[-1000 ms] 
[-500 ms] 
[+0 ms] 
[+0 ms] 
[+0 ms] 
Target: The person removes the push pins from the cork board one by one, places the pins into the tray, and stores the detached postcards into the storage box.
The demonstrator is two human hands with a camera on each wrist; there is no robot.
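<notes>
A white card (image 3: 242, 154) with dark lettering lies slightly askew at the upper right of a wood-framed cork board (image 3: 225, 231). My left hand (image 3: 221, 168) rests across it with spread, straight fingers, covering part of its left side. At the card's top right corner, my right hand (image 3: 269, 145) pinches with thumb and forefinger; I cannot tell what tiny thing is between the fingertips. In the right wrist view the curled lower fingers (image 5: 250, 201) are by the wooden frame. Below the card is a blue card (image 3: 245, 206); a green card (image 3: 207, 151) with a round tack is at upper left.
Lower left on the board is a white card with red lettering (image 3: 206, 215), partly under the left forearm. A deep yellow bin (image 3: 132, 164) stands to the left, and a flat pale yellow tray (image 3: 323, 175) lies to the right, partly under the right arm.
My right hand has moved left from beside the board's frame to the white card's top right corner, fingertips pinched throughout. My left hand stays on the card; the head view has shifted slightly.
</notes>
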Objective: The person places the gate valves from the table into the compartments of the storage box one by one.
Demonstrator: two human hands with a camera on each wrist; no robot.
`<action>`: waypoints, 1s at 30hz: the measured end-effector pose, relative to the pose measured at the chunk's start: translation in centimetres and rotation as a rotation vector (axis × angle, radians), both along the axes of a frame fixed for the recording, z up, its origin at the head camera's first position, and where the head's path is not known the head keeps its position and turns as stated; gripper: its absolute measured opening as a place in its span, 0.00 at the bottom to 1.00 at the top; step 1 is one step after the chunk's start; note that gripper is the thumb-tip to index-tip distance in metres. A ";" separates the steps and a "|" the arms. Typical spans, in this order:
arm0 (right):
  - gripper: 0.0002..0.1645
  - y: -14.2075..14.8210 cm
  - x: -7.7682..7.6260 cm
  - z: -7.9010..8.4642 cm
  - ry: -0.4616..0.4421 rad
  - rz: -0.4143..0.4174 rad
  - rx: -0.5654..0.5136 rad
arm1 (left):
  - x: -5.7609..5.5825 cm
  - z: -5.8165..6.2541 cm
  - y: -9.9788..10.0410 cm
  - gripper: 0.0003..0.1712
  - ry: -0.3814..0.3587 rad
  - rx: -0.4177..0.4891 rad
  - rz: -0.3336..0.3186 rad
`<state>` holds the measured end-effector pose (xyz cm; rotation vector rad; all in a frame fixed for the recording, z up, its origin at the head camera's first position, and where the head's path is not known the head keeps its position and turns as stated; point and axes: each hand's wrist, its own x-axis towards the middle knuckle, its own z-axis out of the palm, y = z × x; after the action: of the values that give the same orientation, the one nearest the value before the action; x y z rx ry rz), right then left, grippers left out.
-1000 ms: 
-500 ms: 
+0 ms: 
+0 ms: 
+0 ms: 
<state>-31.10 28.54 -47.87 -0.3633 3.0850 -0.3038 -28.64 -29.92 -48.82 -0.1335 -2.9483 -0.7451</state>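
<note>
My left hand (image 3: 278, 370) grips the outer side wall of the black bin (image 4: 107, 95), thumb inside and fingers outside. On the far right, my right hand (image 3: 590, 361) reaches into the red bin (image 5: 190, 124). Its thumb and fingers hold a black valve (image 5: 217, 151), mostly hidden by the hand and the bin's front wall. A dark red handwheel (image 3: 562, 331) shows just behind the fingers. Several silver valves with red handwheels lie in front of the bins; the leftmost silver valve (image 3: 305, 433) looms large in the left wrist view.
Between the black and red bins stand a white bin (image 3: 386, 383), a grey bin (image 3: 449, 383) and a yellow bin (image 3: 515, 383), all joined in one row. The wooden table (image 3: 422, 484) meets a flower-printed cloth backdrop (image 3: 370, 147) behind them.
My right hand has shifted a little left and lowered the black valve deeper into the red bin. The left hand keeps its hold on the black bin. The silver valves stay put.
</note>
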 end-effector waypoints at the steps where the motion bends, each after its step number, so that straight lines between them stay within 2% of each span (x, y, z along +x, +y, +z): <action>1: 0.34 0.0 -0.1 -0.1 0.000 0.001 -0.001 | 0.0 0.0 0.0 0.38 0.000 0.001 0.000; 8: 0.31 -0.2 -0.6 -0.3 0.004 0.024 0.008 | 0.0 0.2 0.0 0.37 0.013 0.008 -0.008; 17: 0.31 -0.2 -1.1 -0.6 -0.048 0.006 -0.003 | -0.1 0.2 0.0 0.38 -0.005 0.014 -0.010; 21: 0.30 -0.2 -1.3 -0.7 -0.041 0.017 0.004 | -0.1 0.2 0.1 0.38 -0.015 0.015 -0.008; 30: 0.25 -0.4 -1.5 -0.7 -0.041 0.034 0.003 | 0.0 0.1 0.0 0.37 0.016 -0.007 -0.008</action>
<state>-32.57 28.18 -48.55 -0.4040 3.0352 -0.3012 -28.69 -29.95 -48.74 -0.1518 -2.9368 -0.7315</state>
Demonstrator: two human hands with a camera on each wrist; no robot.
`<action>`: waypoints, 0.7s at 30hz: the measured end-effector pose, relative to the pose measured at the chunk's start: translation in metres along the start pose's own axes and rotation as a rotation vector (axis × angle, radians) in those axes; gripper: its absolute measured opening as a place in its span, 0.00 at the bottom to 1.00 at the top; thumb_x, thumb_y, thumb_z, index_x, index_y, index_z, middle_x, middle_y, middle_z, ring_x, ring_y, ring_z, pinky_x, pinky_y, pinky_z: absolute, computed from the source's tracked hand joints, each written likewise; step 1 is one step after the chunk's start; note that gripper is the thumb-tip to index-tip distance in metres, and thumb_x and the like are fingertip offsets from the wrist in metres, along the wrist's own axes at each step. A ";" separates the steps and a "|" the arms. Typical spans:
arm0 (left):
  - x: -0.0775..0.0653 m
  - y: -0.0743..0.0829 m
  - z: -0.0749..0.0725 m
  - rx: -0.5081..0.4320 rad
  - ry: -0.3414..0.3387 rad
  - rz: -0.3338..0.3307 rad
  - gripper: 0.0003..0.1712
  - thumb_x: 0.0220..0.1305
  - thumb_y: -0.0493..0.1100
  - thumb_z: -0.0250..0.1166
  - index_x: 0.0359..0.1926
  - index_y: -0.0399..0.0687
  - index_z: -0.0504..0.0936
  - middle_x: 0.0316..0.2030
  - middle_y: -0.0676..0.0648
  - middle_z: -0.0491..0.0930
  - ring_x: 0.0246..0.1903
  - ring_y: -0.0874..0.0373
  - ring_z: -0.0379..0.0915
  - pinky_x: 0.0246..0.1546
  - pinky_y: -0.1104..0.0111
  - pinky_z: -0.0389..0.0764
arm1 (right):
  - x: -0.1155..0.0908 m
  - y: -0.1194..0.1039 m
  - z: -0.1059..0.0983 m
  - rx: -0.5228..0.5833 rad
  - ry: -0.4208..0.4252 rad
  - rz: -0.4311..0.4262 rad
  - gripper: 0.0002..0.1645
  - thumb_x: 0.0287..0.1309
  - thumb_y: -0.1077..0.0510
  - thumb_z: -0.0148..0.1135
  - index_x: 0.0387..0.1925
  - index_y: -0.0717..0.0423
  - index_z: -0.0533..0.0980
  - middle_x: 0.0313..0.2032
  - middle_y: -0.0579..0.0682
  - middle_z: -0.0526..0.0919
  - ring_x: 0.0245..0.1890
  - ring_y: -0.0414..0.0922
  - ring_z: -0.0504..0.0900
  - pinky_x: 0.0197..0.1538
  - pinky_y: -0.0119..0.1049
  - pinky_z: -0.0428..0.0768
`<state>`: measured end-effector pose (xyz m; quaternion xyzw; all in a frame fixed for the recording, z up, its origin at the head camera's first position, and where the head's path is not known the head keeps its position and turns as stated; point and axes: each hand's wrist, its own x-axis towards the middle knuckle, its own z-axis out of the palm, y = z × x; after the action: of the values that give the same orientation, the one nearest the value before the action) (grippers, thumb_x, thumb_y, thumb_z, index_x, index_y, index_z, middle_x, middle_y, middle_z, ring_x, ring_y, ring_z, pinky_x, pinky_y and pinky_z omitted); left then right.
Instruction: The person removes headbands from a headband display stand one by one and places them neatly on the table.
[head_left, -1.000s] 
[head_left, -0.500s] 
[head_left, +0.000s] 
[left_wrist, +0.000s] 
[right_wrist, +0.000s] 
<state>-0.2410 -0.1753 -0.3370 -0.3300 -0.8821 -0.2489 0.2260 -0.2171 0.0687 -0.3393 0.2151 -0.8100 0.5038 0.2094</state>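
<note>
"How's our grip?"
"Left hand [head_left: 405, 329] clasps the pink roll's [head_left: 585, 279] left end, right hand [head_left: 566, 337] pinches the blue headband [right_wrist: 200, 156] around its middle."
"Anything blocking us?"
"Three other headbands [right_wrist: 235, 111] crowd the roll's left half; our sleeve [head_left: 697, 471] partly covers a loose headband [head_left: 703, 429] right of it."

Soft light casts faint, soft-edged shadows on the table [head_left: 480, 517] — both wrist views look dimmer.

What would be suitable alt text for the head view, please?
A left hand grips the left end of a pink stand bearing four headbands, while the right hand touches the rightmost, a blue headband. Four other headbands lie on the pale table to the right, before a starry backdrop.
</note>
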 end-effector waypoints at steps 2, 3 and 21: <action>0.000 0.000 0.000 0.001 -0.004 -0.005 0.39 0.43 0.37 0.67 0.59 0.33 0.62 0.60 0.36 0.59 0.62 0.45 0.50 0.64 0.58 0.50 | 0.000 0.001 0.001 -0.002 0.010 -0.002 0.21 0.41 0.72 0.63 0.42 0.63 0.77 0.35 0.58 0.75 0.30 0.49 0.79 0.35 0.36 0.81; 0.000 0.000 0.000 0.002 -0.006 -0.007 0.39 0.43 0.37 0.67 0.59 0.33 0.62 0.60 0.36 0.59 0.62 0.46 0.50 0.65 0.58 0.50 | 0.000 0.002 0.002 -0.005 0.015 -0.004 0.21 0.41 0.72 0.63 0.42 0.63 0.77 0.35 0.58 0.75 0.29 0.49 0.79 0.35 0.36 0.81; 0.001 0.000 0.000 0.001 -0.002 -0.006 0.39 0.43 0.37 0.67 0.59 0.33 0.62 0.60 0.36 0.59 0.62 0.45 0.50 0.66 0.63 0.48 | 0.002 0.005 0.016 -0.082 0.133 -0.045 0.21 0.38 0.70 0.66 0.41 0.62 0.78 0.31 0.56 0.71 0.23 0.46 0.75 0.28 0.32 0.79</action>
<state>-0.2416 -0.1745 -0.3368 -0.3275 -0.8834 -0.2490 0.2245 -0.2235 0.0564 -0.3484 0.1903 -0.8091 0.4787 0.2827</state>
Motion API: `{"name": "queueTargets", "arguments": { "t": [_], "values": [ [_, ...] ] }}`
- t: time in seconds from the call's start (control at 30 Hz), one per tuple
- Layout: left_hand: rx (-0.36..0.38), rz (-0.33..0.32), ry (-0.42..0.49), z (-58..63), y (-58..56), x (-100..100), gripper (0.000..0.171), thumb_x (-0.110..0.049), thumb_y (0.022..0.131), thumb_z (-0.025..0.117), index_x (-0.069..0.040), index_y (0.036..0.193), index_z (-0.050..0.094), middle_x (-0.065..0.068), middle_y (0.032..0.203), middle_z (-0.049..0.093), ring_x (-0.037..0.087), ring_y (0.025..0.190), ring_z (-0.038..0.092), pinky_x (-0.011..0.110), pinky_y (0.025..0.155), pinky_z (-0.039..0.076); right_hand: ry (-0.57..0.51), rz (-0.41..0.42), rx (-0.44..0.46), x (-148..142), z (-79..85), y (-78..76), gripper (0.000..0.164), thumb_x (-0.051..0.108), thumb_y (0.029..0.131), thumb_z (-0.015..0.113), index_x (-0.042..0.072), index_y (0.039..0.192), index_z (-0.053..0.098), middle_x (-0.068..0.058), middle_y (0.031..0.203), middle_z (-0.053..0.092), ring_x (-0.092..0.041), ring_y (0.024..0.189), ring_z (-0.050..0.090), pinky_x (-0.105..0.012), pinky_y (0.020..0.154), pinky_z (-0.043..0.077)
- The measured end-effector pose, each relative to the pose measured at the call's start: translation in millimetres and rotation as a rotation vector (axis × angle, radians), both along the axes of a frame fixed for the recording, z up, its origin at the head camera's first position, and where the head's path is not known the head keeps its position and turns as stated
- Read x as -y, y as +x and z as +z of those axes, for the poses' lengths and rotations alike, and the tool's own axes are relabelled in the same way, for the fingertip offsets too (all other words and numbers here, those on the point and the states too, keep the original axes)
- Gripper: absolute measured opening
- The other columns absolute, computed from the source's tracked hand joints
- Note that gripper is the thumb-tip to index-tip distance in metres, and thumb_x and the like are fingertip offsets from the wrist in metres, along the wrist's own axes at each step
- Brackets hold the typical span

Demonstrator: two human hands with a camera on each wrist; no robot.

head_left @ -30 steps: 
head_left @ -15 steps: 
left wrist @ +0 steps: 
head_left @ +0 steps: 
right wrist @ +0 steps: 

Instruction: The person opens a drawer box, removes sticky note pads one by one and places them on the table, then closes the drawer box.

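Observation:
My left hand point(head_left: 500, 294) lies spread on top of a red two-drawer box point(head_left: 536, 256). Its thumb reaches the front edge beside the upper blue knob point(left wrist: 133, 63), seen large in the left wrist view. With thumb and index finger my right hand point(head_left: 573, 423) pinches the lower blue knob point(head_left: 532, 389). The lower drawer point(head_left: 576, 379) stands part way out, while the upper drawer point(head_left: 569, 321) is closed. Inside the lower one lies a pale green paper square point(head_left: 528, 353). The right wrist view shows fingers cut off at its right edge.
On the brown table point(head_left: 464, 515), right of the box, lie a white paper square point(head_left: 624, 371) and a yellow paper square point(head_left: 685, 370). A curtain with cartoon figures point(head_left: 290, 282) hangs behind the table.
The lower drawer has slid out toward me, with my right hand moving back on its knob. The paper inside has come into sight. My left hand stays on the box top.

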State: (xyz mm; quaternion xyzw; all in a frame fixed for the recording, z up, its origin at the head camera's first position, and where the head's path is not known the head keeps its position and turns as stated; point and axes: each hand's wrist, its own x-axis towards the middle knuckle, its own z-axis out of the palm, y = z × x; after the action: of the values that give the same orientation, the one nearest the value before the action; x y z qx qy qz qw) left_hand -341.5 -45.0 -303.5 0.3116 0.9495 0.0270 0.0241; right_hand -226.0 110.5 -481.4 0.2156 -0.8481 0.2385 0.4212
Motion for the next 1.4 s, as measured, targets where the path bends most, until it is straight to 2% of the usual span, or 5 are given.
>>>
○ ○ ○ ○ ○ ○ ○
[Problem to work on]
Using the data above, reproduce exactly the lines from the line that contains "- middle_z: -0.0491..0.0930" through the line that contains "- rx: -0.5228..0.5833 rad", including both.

[Finished exercise]
  - middle_z: -0.0491..0.0930
  - ring_x: 0.0246..0.1903
  - ring_y: -0.0874..0.0373
  - ring_z: -0.0379..0.0915
  - pinky_x: 0.0246..0.1546
  - pinky_y: -0.1104..0.0111
  - pinky_z: -0.0389..0.0764
arm1 (right):
  - x: -0.1155..0.0908 m
  - y: -0.1194..0.1039 m
  - z: -0.1059..0.0983 m
  - rx: -0.5228..0.5833 rad

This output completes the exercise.